白螺哭笑不得,只得走上前恭敬地行了礼:“白螺见过大殿下。不知大殿下来罗甸宫有何事?”
被尊称为大殿下的应龙闻言回头,露出一张英俊挺拔的脸。他的五官如刀刻剑削般深刻端正,眼神深邃幽黑,薄唇紧抿。他抬手示意白螺起身,像是没听到白螺的问题一样,直接看向白螺身后的小家伙,声音微冷:“那迦罗,听说你最近清闲得很,看来为兄有必要上禀父皇,替你安排一下近期的课业。”
那迦听了立刻冲出来,大声道:“大皇兄你就会欺负我!我要去告诉母后!”
应龙冷冷一笑:“尽管去,到时候看看父皇和母后会护着谁!龙骥,送二殿下回宫!”那迦还要说什么,就被东宫第一护卫龙骥直接抱走了。
白螺看着这兄弟两个又吵起来,却不打算声援那迦小王子,她心里知道大殿下一向有分寸,大殿下面冷心热,也只有面对自己幼弟时才会如此孩子气。白螺想到应龙小时候也是经常如此教训自己的,不由得微微笑了。

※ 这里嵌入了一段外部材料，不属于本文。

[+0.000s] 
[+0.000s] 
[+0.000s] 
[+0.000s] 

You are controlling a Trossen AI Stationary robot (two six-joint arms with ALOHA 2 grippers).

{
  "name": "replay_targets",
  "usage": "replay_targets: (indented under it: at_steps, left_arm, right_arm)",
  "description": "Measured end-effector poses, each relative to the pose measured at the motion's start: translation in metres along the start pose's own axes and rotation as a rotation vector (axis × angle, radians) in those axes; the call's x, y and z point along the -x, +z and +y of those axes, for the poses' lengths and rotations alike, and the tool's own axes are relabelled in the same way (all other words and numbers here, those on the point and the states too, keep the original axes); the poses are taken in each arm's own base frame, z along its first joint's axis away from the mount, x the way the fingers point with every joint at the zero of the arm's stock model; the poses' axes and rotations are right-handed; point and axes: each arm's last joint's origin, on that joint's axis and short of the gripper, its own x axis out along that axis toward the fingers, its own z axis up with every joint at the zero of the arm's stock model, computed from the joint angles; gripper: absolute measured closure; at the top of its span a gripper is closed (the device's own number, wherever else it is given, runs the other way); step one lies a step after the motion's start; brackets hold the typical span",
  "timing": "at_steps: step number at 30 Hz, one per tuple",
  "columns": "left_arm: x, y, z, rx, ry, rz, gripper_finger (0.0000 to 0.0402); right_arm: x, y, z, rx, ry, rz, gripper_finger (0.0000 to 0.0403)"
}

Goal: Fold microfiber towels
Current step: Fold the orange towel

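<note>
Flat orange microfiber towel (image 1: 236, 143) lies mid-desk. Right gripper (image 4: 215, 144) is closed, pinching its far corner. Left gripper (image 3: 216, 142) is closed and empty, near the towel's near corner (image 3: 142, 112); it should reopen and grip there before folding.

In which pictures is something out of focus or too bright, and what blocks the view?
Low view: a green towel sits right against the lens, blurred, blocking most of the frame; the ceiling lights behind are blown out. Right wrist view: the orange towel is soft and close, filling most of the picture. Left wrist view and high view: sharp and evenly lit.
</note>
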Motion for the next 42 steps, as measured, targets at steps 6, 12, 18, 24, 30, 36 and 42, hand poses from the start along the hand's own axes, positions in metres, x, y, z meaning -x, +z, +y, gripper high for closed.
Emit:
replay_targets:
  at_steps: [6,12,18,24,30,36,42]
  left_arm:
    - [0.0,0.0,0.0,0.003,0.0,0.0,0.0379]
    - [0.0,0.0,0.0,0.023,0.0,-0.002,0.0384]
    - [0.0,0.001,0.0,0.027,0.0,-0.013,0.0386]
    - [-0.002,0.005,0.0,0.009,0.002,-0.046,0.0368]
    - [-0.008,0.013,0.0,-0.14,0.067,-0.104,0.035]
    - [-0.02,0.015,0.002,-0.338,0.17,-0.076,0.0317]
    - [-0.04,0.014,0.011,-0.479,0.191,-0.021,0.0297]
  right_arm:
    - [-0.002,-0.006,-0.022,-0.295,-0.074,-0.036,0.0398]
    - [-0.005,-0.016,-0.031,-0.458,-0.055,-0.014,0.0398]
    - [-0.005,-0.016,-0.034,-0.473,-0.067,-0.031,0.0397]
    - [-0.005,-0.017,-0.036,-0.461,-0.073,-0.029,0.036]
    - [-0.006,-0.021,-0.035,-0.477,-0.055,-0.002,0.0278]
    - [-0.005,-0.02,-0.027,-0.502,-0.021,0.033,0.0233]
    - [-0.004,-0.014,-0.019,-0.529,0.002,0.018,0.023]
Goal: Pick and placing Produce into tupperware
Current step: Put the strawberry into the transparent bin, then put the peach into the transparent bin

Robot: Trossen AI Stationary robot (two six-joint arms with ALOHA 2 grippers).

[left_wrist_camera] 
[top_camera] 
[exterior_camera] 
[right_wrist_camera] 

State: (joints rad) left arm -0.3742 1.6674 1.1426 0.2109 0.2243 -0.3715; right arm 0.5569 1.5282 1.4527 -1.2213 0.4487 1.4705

应龙回身看白螺,就见她微笑看着自己,脸上一时间愣住了:白螺有多长时间没有对自己如此展露笑颜了?
白螺被大殿下盯得浑身不自在,出言微微提醒道:“大殿下,可是有事找我?”
应龙从微愣中回过神来,掩饰般的抬手轻咳一声:“下个月初五就是你的成年礼了,父皇命我前来询问,你有没有什么特殊要求?”
白螺答道:“谢陛下的好意,王后已派人布置好一切,白螺没有别的要求。”
应龙听了“嗯”一声,停顿一下,问:“需不需要派人去请嘉泽王宫的新王和王太后来观礼?”
白螺诧异的抬头,应龙一瞬不瞬的看着白螺的眼睛,白螺赶紧低下头,想了想,轻声回道:“不用了。”末了,又加了一句:“他们不会来的。”
应龙听着白螺落寞的声音,不知怎么心头就蒙上一股酸涩,不过他极善于隐藏自己的感情。他使劲握了握拳,终于恢复了平静的声音:“如此也好。那我先去回禀父皇。”白螺赶紧起身让行,应龙头也不回的走了。
等到看不到应龙的身影后,白螺长出了一口气,她走向寝室门边挑起珠帘,刚好看见屋角珊瑚树后面正扑闪着翅膀的纸鹤。白螺自幼在西海龙宫长大,时不时的偷溜出去到人间游玩,因此一眼便认出纸鹤是人间之物。她伸出右手挽个兰花指轻轻一点,纸鹤便被卷进了她的广袖中。
云涌眼前的幻象突然消失,他无法感知纸鹤到底出了何变故,因此就悄悄潜水回了岸边。
于家父子急等了一夜总算见得云涌平安归来,都是欢喜的不得了,问起云涌的去向,云涌但笑不语。
自从得到这只精致的纸鹤后,白螺与那迦偷偷参详过很多次,都觉得人间的东西就是别致新奇。那迦抱怨长兄向父皇告状,导致他最近多了几位啰嗦的老师,白螺也想到下个月成年礼后就再也不能随意离开龙宫,两人议论起在人间的见闻来都有些停不住嘴,最后商定趁着大殿下出海巡查之机,再到人间走上一遭。
两人这次不带侍卫,在大白天就偷偷化成人形上岸,痛痛快快的在于家村的后山上玩闹了一番。那迦开心的追逐小兔子去了,剩下白螺靠在一棵百年大树下吹风。突然白螺怀中的纸鹤自行飞出,忽闪着翅膀冲着山底就飞去,白螺连忙跟上。纸鹤像是有意识般避过山石、树枝,笔直的飞到了一座小院子前。白螺扒着铺满海草的院墙,心想:这会是纸鹤的家吗?